------ Records shown
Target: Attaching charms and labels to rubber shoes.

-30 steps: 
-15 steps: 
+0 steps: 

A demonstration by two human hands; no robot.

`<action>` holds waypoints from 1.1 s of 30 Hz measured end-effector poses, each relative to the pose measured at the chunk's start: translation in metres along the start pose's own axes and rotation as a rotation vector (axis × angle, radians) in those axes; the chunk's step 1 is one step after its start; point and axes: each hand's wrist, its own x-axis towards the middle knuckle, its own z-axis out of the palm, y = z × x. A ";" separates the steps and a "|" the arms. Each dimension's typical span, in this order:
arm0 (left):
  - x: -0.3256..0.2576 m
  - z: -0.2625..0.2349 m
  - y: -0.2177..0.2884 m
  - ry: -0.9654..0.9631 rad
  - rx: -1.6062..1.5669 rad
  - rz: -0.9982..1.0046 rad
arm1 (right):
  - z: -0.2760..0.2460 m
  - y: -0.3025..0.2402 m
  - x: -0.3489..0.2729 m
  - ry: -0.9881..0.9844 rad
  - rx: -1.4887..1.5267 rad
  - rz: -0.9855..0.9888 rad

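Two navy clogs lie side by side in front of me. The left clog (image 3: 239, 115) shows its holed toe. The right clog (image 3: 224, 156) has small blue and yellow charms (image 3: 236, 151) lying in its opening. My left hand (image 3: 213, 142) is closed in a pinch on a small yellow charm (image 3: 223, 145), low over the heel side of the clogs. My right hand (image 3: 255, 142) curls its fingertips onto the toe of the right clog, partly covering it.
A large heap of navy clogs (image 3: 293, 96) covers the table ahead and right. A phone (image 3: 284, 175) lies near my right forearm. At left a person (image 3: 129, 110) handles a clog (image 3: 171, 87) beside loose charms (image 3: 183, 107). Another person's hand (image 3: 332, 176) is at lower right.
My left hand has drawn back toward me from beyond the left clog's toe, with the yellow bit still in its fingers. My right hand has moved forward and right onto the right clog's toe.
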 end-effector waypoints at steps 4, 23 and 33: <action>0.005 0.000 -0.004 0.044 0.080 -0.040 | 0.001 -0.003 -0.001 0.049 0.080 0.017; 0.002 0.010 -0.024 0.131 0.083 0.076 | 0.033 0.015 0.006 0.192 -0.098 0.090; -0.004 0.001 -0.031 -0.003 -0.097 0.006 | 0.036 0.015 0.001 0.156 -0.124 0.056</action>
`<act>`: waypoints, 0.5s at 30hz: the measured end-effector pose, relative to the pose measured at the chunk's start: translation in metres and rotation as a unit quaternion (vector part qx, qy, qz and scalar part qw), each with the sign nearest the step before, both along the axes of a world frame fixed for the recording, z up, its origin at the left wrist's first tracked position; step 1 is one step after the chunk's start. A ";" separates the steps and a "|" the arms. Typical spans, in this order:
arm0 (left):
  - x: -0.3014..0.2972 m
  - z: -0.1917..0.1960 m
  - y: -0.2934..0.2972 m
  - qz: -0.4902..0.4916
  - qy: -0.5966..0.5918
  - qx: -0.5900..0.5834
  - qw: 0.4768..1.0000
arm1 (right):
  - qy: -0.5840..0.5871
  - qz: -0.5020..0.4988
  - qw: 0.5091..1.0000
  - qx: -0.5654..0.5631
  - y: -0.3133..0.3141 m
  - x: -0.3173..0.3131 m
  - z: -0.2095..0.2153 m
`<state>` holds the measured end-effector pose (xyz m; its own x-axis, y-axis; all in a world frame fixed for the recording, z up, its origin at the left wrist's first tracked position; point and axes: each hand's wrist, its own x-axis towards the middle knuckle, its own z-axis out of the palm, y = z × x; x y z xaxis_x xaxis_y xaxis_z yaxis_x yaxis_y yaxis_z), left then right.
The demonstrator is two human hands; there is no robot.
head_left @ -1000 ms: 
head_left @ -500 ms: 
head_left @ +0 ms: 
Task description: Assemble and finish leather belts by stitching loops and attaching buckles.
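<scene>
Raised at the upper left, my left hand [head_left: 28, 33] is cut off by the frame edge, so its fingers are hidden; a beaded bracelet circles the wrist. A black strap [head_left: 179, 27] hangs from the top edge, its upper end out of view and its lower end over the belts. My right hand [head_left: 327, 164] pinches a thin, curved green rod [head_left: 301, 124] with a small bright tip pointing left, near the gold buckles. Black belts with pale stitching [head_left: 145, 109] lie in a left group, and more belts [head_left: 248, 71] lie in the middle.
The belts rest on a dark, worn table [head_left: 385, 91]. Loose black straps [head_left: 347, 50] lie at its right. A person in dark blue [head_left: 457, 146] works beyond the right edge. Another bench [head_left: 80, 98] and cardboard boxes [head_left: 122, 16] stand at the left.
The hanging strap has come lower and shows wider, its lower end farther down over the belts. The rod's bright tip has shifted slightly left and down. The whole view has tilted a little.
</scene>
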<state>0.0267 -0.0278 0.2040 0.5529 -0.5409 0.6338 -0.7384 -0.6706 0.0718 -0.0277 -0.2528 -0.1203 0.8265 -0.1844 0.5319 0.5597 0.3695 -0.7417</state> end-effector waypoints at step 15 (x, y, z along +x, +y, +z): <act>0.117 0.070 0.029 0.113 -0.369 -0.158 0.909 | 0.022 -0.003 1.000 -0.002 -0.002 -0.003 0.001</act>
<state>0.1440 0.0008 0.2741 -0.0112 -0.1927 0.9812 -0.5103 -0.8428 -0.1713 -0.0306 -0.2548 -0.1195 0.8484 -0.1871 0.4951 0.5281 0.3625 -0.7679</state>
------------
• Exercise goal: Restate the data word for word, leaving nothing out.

• Exercise response:
Target: Attaching charms and labels to rubber shoes.

-30 steps: 
-15 steps: 
+0 steps: 

A demonstration by two human hands; no robot.

`<action>` holds waypoints from 1.1 s of 30 Hz measured end-effector poses, each relative to the pose measured at the chunk's start: translation in metres along the start pose's own axes and rotation as a rotation vector (axis × angle, radians) in those axes; the chunk's step 1 is one step after its start; point and axes: each hand's wrist, its own x-axis towards the middle knuckle, its own z-axis out of the palm, y = z × x. A ";" separates the steps and a "|" the arms. Each dimension's typical span, in this order:
arm0 (left):
  - x: -0.3256..0.2576 m
  - z: -0.2625..0.2349 m
  - y: -0.2177..0.2884 m
  - ry: -0.9654..0.9631 rad
  - rx: -1.6062..1.5669 rad
  - rz: -0.9982..1.0046 rad
arm1 (right):
  - z: -0.2760..0.2460 m
  - y: -0.3025..0.2402 m
  - x: -0.3489..0.2729 m
  - ry: -0.9881..0.9844 rad
  - rx: -1.4887..1.5267 rad
  - rz: -0.9855..0.9888 rad

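Two navy clogs lie side by side in front of me. The left clog (image 3: 239, 115) shows its holed toe. The right clog (image 3: 224, 156) has small blue and yellow charms (image 3: 236, 151) lying in its opening. My left hand (image 3: 213, 142) is closed in a pinch on a small yellow charm (image 3: 223, 145), low over the heel side of the clogs. My right hand (image 3: 255, 142) curls its fingertips onto the toe of the right clog, partly covering it.
A large heap of navy clogs (image 3: 293, 96) covers the table ahead and right. A phone (image 3: 284, 175) lies near my right forearm. At left a person (image 3: 129, 110) handles a clog (image 3: 171, 87) beside loose charms (image 3: 183, 107). Another person's hand (image 3: 332, 176) is at lower right.
My left hand has drawn back toward me from beyond the left clog's toe, with the yellow bit still in its fingers. My right hand has moved forward and right onto the right clog's toe.
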 end-effector waypoints at steps 4, 23 and 33: <action>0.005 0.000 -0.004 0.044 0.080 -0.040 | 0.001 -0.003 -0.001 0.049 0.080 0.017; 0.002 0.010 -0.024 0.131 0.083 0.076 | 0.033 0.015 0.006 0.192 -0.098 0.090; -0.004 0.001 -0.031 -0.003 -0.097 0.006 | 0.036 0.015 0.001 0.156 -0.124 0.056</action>
`<act>`: waypoints, 0.5s at 30hz: the measured end-effector pose, relative to the pose measured at the chunk's start: translation in metres and rotation as a unit quaternion (vector part qx, qy, qz and scalar part qw), each with the sign nearest the step before, both along the axes of a world frame fixed for the recording, z up, its origin at the left wrist's first tracked position; step 1 is one step after the chunk's start. A ";" separates the steps and a "|" the arms. Typical spans, in this order:
arm0 (left):
  - x: -0.3014..0.2972 m
  - z: -0.1917..0.1960 m
  - y: -0.2934..0.2972 m
  - qz: -0.4902..0.4916
  - qy: -0.5966..0.5918
  - qx: -0.5900..0.5834
  - qw: 0.4768..1.0000
arm1 (right):
  - qy: -0.5840..0.5871
  - qz: -0.5020..0.4988
  - qw: 0.5091..1.0000
  - qx: -0.5654..0.5631
  - y: -0.3133..0.3141 m
  - x: -0.3173..0.3131 m
  - z: -0.2095..0.2153 m
`<state>` holds the measured end-effector pose (xyz m; its own x-axis, y-axis; all in a world frame fixed for the recording, z up, its origin at the left wrist's first tracked position; point and axes: each hand's wrist, its own x-axis towards the middle knuckle, its own z-axis out of the palm, y = z × x; x y z xaxis_x xaxis_y xaxis_z yaxis_x yaxis_y yaxis_z), left then right.
The demonstrator is two human hands; there is no robot.
head_left @ -1000 ms: 
head_left @ -500 ms: 
head_left @ +0 ms: 
Task description: Assemble and finish leather belts by stitching loops and attaching buckles.
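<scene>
Raised at the upper left, my left hand [head_left: 28, 33] is cut off by the frame edge, so its fingers are hidden; a beaded bracelet circles the wrist. A black strap [head_left: 179, 27] hangs from the top edge, its upper end out of view and its lower end over the belts. My right hand [head_left: 327, 164] pinches a thin, curved green rod [head_left: 301, 124] with a small bright tip pointing left, near the gold buckles. Black belts with pale stitching [head_left: 145, 109] lie in a left group, and more belts [head_left: 248, 71] lie in the middle.
The belts rest on a dark, worn table [head_left: 385, 91]. Loose black straps [head_left: 347, 50] lie at its right. A person in dark blue [head_left: 457, 146] works beyond the right edge. Another bench [head_left: 80, 98] and cardboard boxes [head_left: 122, 16] stand at the left.
The hanging strap has come lower and shows wider, its lower end farther down over the belts. The rod's bright tip has shifted slightly left and down. The whole view has tilted a little.
</scene>
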<state>0.0267 -0.0278 0.2040 0.5529 -0.5409 0.6338 -0.7384 -0.6706 0.0718 -0.0277 -0.2528 -0.1203 0.8265 -0.1844 0.5319 0.5597 0.3695 -0.7417</state> end-effector waypoints at step 15 (x, y, z along +x, +y, +z): <act>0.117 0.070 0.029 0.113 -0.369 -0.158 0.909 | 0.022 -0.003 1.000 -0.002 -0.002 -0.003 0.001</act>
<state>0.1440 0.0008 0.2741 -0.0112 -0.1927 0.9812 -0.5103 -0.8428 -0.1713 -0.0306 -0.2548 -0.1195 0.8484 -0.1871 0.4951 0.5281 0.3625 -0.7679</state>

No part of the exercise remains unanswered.